**What you are asked to do:** Retype the data below, every word of it, exactly.

**Recorded information:**
_____

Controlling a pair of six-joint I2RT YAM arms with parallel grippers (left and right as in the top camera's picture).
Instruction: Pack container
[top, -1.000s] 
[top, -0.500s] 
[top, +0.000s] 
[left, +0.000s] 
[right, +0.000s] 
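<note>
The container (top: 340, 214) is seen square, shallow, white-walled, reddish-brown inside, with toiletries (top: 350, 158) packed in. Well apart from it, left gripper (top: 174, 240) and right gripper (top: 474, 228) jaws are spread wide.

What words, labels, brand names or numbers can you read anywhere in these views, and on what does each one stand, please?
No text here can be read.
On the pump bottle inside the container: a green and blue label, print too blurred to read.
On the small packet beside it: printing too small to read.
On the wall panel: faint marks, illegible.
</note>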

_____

**Output for this task:**
Controlling a pair of six-joint I2RT YAM arms with parallel grippers (left and right as in the top camera's picture).
Instruction: Pack container
[top, -1.000s] 
[top, -0.500s] 
[top, +0.000s] 
[left, +0.000s] 
[right, +0.000s] 
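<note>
The container (top: 340, 214) is seen square, shallow, white-walled, reddish-brown inside, with toiletries (top: 350, 158) packed in. Well apart from it, left gripper (top: 174, 240) and right gripper (top: 474, 228) jaws are spread wide.

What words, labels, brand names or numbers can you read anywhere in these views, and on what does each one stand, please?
No text here can be read.
On the pump bottle inside the container: a green and blue label, print too blurred to read.
On the small packet beside it: printing too small to read.
On the wall panel: faint marks, illegible.
</note>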

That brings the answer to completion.